Line by line, the data below should be set down unchanged, with images excluded.

########################################

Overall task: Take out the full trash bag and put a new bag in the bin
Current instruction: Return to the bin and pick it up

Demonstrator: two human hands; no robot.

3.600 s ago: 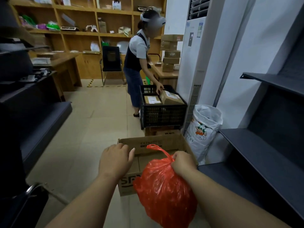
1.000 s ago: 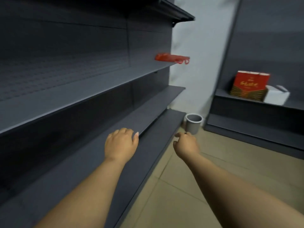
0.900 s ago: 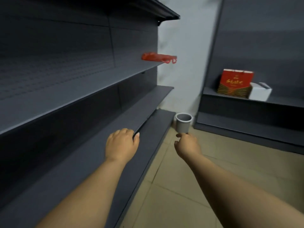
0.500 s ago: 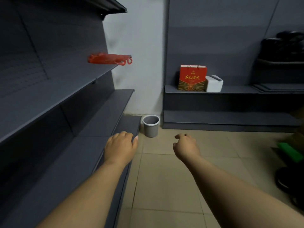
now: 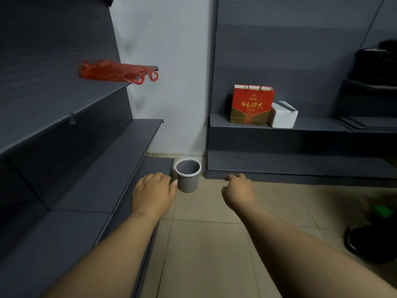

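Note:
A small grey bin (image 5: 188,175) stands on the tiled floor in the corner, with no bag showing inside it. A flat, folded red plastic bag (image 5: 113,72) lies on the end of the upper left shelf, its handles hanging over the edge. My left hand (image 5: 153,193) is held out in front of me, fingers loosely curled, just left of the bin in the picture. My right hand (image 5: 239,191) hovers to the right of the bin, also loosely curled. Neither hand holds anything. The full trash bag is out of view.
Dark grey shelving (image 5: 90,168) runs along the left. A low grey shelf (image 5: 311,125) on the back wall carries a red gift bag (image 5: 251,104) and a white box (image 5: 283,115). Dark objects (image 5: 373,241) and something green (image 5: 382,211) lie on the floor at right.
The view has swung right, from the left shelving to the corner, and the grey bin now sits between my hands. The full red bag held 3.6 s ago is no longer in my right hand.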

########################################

▶ _Response box_:
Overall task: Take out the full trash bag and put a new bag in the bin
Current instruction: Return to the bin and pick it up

Demonstrator: two human hands; no robot.

3.600 s ago: 
1.000 s ago: 
0.900 s ago: 
0.500 s ago: 
now: 

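Note:
A small grey bin (image 5: 188,175) stands on the tiled floor in the corner, with no bag showing inside it. A flat, folded red plastic bag (image 5: 113,72) lies on the end of the upper left shelf, its handles hanging over the edge. My left hand (image 5: 153,193) is held out in front of me, fingers loosely curled, just left of the bin in the picture. My right hand (image 5: 239,191) hovers to the right of the bin, also loosely curled. Neither hand holds anything. The full trash bag is out of view.
Dark grey shelving (image 5: 90,168) runs along the left. A low grey shelf (image 5: 311,125) on the back wall carries a red gift bag (image 5: 251,104) and a white box (image 5: 283,115). Dark objects (image 5: 373,241) and something green (image 5: 382,211) lie on the floor at right.
The view has swung right, from the left shelving to the corner, and the grey bin now sits between my hands. The full red bag held 3.6 s ago is no longer in my right hand.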

With that, the exercise is finished.